Phil Kenney

Philip Kenney is a practicing psychotherapist in Portland, Oregon. He did his post-graduate work in British Object Relations at the Washington D.C. School of Psychiatry and has taught Self Psychology as part of his private practice. A long time meditator and poet, Mr. Kenney is the author of the novel, Radiance, and a collection of poetry, Where Roses Bloom. He strives to bring together the worlds of psychology, creativity and spirituality in his work and is the author of a new book on those subjects entitled, The Writer's Crucible: Meditations on Emotion, Being and Creativity.


I am the most unlikely of writers. It wasn't until I was a senior in high school that I even learned how to read. A talented teacher, named Warren Allen Smith taught me that words mean something. That was news to me. Mr. Smith brought books to life. One day he stumbled into the classroom impersonating a drunken William Faulkner, fell into a chair and invited us to ask him anything about The Sound and The Fury. I was hooked. Four years later I left college with a degree in American Literature.

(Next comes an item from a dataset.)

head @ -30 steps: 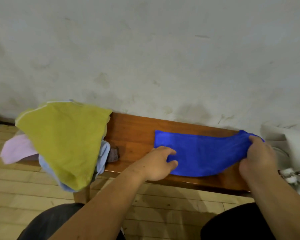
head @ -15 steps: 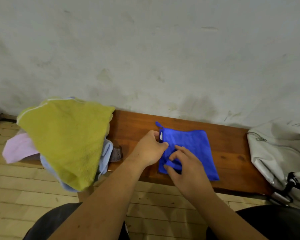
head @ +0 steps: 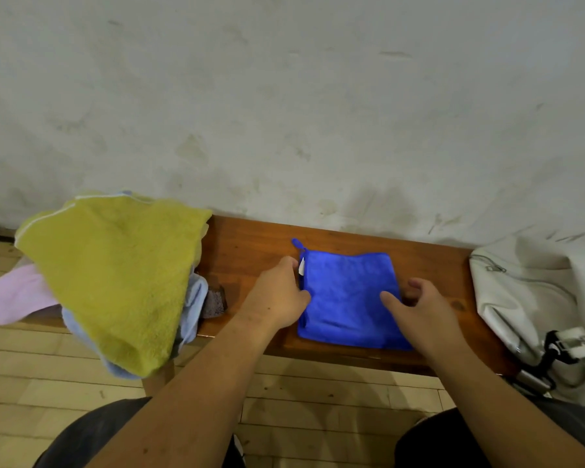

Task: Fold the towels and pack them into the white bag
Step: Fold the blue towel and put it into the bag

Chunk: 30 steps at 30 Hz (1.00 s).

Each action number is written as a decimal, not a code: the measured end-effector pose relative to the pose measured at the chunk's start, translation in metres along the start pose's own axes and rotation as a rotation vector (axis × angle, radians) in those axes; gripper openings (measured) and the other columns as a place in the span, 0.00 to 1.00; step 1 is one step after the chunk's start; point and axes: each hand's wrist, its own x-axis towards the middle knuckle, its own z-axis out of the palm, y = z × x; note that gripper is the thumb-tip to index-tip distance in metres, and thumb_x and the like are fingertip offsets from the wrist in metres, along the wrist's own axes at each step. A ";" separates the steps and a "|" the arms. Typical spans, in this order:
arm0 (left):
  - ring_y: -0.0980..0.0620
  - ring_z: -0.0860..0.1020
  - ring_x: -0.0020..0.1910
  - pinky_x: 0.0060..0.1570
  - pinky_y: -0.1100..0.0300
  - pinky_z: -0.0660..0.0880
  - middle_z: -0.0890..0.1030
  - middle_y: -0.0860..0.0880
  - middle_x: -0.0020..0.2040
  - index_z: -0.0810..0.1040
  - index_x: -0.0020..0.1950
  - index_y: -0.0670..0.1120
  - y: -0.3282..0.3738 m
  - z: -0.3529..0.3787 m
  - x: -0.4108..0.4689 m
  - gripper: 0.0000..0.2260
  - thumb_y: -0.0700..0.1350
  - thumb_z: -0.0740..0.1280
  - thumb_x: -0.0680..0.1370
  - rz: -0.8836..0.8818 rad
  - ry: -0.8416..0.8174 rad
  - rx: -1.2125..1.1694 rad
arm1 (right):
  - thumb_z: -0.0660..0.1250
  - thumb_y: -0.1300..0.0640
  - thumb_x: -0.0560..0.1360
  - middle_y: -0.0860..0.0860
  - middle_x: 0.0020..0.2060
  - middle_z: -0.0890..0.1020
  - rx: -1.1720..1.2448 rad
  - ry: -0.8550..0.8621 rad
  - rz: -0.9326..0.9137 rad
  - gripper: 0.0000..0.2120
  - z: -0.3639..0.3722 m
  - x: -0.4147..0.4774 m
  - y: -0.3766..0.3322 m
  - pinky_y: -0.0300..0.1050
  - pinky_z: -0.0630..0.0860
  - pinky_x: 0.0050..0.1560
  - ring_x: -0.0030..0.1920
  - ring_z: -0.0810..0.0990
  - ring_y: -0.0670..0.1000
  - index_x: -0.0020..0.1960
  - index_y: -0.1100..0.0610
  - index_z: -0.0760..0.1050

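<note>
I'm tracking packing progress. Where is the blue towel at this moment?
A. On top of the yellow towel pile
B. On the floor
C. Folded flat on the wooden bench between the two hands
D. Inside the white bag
C: the blue towel lies folded square on the bench, with the left hand and right hand at its side edges, apart from the white bag.

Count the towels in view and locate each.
5. The blue towel lies folded on the bench. At its left end the yellow towel tops a pile, with a pink towel, a light blue towel and a grey towel poking out beneath. More may be hidden.
</note>
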 end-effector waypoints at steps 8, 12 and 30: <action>0.56 0.81 0.43 0.47 0.58 0.80 0.82 0.54 0.46 0.67 0.74 0.51 -0.005 0.002 0.003 0.24 0.43 0.68 0.79 0.014 -0.015 0.096 | 0.71 0.43 0.77 0.52 0.45 0.83 0.123 -0.200 0.086 0.16 -0.002 0.004 -0.022 0.59 0.82 0.56 0.46 0.83 0.53 0.48 0.57 0.79; 0.59 0.80 0.43 0.39 0.67 0.74 0.82 0.55 0.48 0.65 0.76 0.51 -0.006 0.001 0.002 0.25 0.44 0.69 0.80 0.043 -0.048 0.097 | 0.71 0.52 0.78 0.46 0.48 0.84 0.176 -0.158 -0.089 0.04 -0.005 -0.009 -0.026 0.55 0.83 0.52 0.48 0.83 0.49 0.52 0.49 0.78; 0.44 0.80 0.46 0.41 0.56 0.74 0.83 0.41 0.54 0.77 0.66 0.52 0.097 0.093 -0.070 0.19 0.59 0.67 0.79 -0.200 -0.342 -0.939 | 0.69 0.61 0.78 0.54 0.51 0.88 1.033 -0.219 0.074 0.10 -0.127 -0.094 0.030 0.56 0.82 0.55 0.51 0.87 0.57 0.60 0.55 0.81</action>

But I still considered my self a reader, not a writer. It was many years later, having become a psychotherapist that a strange thing happened. In the midst of a moderate bout with depression I began an experiment with Prozac. Partly out of professional curiosity and partly out of desperation I grasped for the little pill taking the country by storm. The experiment didn't go well. Eight weeks in I abandoned the project feeling slightly worse for the effort.

The next two weeks were miserable. Depression of a far more despairing nature occupied my psyche and seemed like a squatter intent on setting up permanent residence. On the 18th day post Prozac, I woke to a beautiful spring morning with anxiety flooding my body. Before I could do much of anything to combat it, I noticed something else was tagging along: a poem. Don't ask me why, but I wrote that poem down right away. It was wonderful and awful.

As fate would have it, I discovered William Stafford a short time later. He said two things that changed everything—then he sent me on my way. Thing one: write a poem every morning. Thing two: listen for threads of inspiration. I did both. I wrote a poem every morning for ten years. This was not a chore. It soon became play, though most of the daily poems were as bad as the first. Listening, I soon realized came easy having been trained in the art of free association by Herr Freud.

A few years have passed and I find I have written two novels, four books of poetry, many essays on all sorts of things, and now a non-fiction book on writing. And honestly, I barely remember doing any of it. Warren Allen Smith wrote five books after turning 80! But truly, there isn't anything special about me or Mr. Smith. It's really about showing up. Because there is something very special about being taken by the creative spirit and surrendering to its wishes.

My best writing comes from a place I cannot locate. It often comes unbidden at 3am or while putting out the cat food. This is what I love. The mystery, the surprise that must be put to paper quickly before it disappears. I don't understand what happens, and I like it that way because over and over it convinces me of a source within that is fresh, fertile and free.